Could you give the listing again exactly, without its pictures?

**MATERIAL PROVIDED:**
⟨
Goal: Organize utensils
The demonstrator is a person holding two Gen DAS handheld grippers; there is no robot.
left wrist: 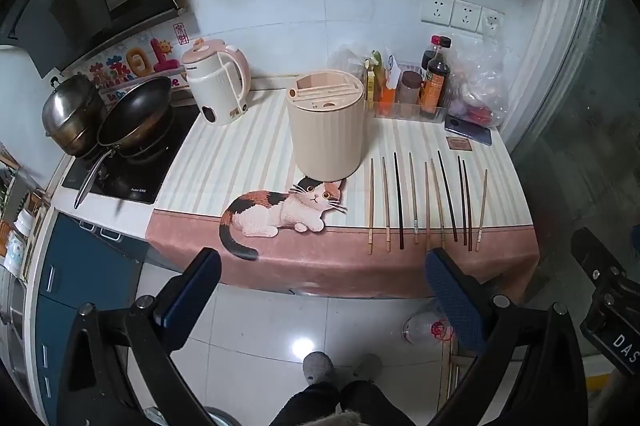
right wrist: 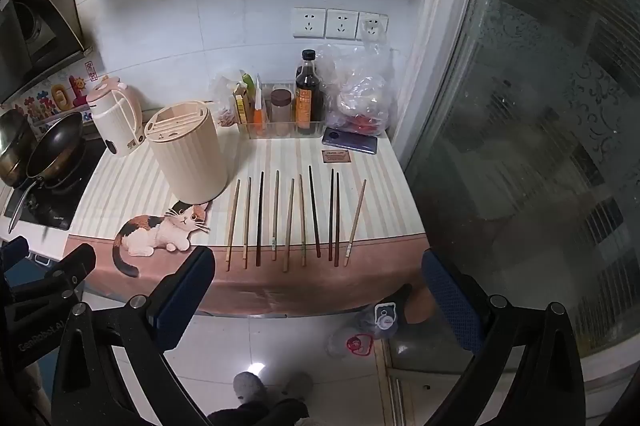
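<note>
Several chopsticks [left wrist: 426, 201] lie side by side in a row on the striped counter mat, some light wood, some dark; they also show in the right wrist view [right wrist: 294, 220]. A cream ribbed utensil holder [left wrist: 326, 121] with a slotted top stands to their left, also in the right wrist view [right wrist: 186, 149]. My left gripper [left wrist: 322, 266] is open and empty, held off the counter's front edge. My right gripper [right wrist: 316, 268] is open and empty, in front of the chopstick ends.
A kettle [left wrist: 216, 81], a wok [left wrist: 136, 113] and a steel pot [left wrist: 72, 109] on a cooktop sit to the left. A tray of bottles [right wrist: 294, 105], a plastic bag [right wrist: 362, 101] and a phone [right wrist: 350, 141] stand at the back right. A glass door [right wrist: 540, 145] is on the right.
</note>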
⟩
**EXERCISE OUTPUT:**
Goal: Organize utensils
The demonstrator is a person holding two Gen DAS handheld grippers; there is no robot.
left wrist: 
right wrist: 
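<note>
Several chopsticks [left wrist: 426, 201] lie side by side in a row on the striped counter mat, some light wood, some dark; they also show in the right wrist view [right wrist: 294, 220]. A cream ribbed utensil holder [left wrist: 326, 121] with a slotted top stands to their left, also in the right wrist view [right wrist: 186, 149]. My left gripper [left wrist: 322, 266] is open and empty, held off the counter's front edge. My right gripper [right wrist: 316, 268] is open and empty, in front of the chopstick ends.
A kettle [left wrist: 216, 81], a wok [left wrist: 136, 113] and a steel pot [left wrist: 72, 109] on a cooktop sit to the left. A tray of bottles [right wrist: 294, 105], a plastic bag [right wrist: 362, 101] and a phone [right wrist: 350, 141] stand at the back right. A glass door [right wrist: 540, 145] is on the right.
</note>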

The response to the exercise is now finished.